MIPS does not support indirect addressing. RISC ISAs generally do not support such an instruction. However, it's a popular addressing mode for CISC ISAs.

Let's see how this indirect addressing works. First, recall how lw works. It adds the contents of a register to a sign-extended offset. This results in an address. The word stored at that address is loaded into a register.

Let's make up a new instruction called indlw which means "indirect load word". This instruction doesn't really exist in MIPS, but pretend it does.

  indlw $rt, offset($rs)
In this case, we'll do the same thing. Add the sign-extended offset to $rs. But instead of loading the word at that address into a register, we load the word (say, to some temporary location like $at), and use that word as an address, then we load that word from memory.

Thus, we go to memory twice. First time, we load a word that represents an address, and second time, we use that address to load a word of data.

The semantics are:

  R[ t ] <- M4[ M4[ R[ s ] + sign-ext32( offset ) ] ]
Indirect addressing might seem odd, but if you increment the address stored in memory, it's one way to process an array. That address could be a pointer.

The major reason indirect addressing isn't used in RISC ISAs is because it accesses memory twice. The goal is to make each instruction fast, and accessing memory is considered slow. As it is, even load and store word don't really fully execute in one clock cycle (it takes about two, and that assumes it's in cache).

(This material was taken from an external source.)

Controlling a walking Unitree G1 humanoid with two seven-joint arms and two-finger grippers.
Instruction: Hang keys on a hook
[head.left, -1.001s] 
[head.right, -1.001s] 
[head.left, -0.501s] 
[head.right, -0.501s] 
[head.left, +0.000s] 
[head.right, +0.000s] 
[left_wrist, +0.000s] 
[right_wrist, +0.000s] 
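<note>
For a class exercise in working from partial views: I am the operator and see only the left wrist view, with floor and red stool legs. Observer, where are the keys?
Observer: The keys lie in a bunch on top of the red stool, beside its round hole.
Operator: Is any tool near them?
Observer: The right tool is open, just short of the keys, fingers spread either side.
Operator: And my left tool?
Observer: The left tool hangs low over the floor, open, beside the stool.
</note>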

Still, this kind of addressing mode and far more are seen in CISC ISAs. The goal in those ISAs is to provide a person who programs in assembly language a lot of choices of instructions. CISC ISAs are meant to minimize the amount of memory used for a program by providing a large number of instructions.

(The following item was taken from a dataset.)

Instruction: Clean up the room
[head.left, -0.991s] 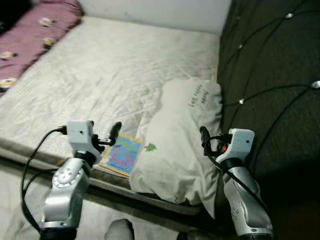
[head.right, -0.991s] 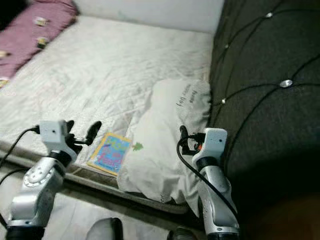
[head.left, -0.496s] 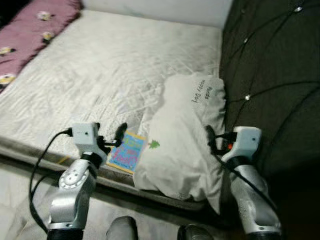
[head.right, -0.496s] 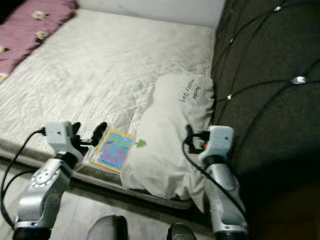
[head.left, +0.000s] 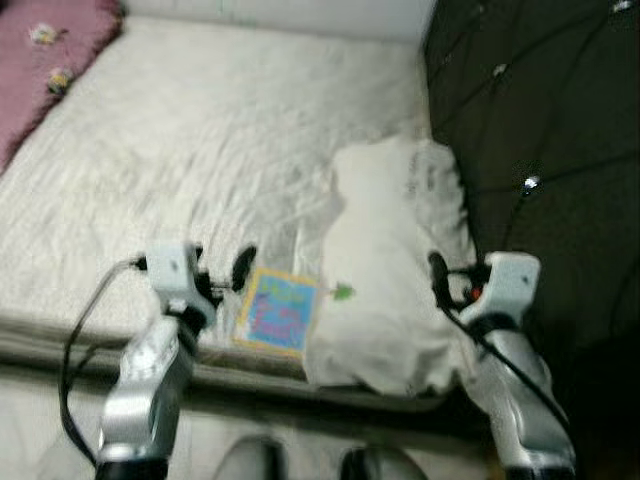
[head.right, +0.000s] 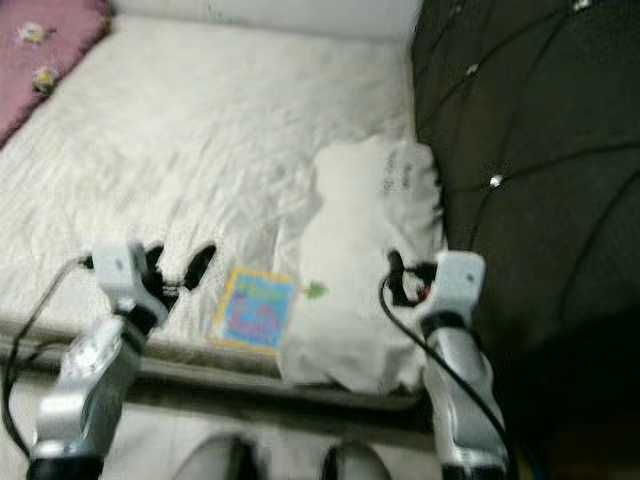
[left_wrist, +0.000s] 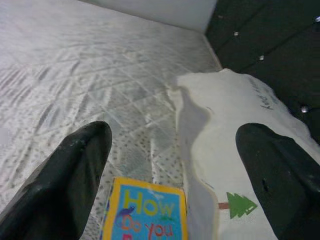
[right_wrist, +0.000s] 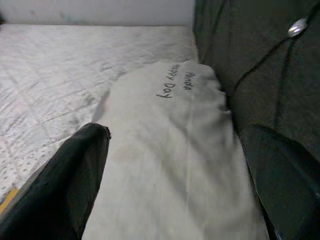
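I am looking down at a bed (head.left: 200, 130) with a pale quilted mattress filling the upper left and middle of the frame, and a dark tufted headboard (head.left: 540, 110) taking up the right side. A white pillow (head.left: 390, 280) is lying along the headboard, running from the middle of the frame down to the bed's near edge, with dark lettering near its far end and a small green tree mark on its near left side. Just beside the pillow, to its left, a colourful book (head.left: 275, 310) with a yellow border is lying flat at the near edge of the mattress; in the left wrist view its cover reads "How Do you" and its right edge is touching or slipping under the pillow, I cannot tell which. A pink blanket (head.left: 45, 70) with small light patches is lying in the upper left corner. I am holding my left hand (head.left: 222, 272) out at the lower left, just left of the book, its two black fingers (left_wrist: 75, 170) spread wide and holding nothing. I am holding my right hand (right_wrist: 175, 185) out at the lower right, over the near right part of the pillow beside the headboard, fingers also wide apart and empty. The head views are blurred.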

The goal of RISC ISAs is minimize instructions to improve performance by making hardware design simpler (fewer instructions means simpler hardware, which means greater opportunities for optimization).

Nevertheless, money and brainpower can compesate for this seemingly good idea. Intel makes CISC processors that are now currently faster than RISC processors. Part of this is because Intel chips do some conversion to RISC-like instructions behind the scenes. Thus, you code in x86 (or, more properly, IA32) and the hardware converts it to RISC like internal instructions which you don't see.

Summary

All assembly languages give you a variety of way to generate addresses in memory. This can be the address of an instruction or the address of data.

We considered the four major ways to compute addresses in MIPS.

These four ways are much smaller than CISC ISAs, which may provides ten or more addressing modes. We discussed one of the more popular CISC addressing mode: indirect addressing.